[PROBLEM REQUIREMENTS] Restate all of the following data exactly, keeping any images out of the copy.

[AVAILABLE DATA]
======

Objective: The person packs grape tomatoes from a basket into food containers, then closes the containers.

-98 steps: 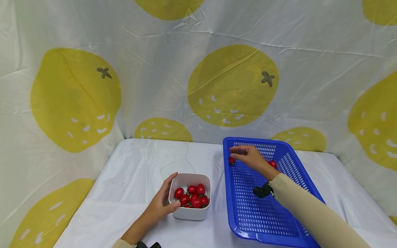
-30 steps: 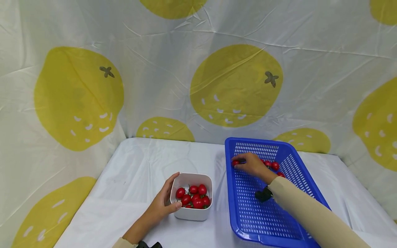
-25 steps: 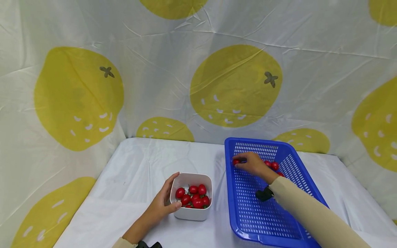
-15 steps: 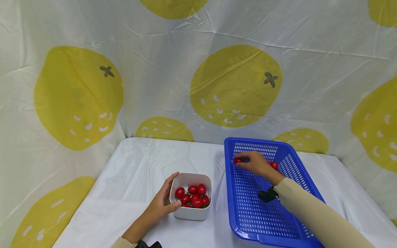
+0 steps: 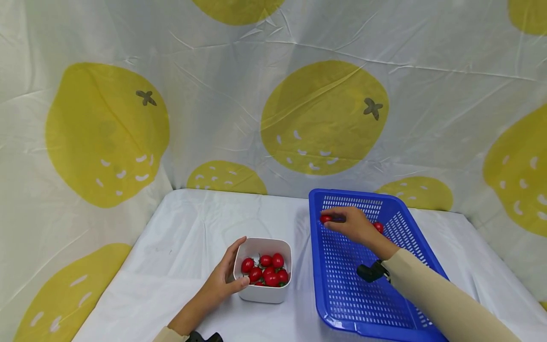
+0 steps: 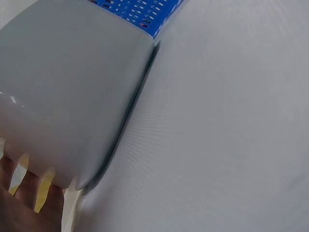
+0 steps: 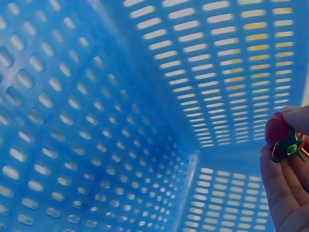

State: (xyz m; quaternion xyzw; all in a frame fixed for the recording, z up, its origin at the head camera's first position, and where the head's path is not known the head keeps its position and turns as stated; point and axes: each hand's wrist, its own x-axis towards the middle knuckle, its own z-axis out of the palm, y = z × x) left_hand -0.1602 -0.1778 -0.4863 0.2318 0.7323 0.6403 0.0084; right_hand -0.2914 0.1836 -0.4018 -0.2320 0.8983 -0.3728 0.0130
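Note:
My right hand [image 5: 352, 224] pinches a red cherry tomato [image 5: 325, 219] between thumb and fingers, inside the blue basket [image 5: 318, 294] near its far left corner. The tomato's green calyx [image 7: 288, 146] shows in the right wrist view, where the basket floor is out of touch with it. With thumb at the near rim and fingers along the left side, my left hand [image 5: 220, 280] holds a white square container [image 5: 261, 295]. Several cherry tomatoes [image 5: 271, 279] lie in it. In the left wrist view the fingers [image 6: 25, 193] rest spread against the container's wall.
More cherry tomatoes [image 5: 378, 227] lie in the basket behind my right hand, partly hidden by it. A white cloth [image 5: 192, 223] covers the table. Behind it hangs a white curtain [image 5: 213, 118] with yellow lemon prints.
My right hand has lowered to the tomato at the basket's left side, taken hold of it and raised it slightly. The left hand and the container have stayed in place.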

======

[SOLUTION TO THIS PROBLEM]
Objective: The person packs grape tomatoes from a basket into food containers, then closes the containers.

-98 steps: 
-30 steps: 
-25 steps: 
-15 steps: 
+0 steps: 
+0 steps: 
+0 steps: 

State: (xyz m; quaternion xyzw; all in a frame fixed for the recording, z up, its origin at the head camera's first position, and where the head's path is not known the head keeps its position and turns as stated; point and axes: each hand's wrist, its own x-axis towards the middle knuckle, its own z-axis out of the palm, y = z × x) left_hand -0.1602 -0.1778 -0.4863 0.2318 0.7323 0.6403 0.0084; right_hand -0.2914 0.1836 -0.4018 -0.2320 0.8983 -0.3728 0.0130
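Note:
My right hand [image 5: 352, 224] pinches a red cherry tomato [image 5: 325, 219] between thumb and fingers, inside the blue basket [image 5: 318, 294] near its far left corner. The tomato's green calyx [image 7: 288, 146] shows in the right wrist view, where the basket floor is out of touch with it. With thumb at the near rim and fingers along the left side, my left hand [image 5: 220, 280] holds a white square container [image 5: 261, 295]. Several cherry tomatoes [image 5: 271, 279] lie in it. In the left wrist view the fingers [image 6: 25, 193] rest spread against the container's wall.
More cherry tomatoes [image 5: 378, 227] lie in the basket behind my right hand, partly hidden by it. A white cloth [image 5: 192, 223] covers the table. Behind it hangs a white curtain [image 5: 213, 118] with yellow lemon prints.
My right hand has lowered to the tomato at the basket's left side, taken hold of it and raised it slightly. The left hand and the container have stayed in place.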

No further answer is required.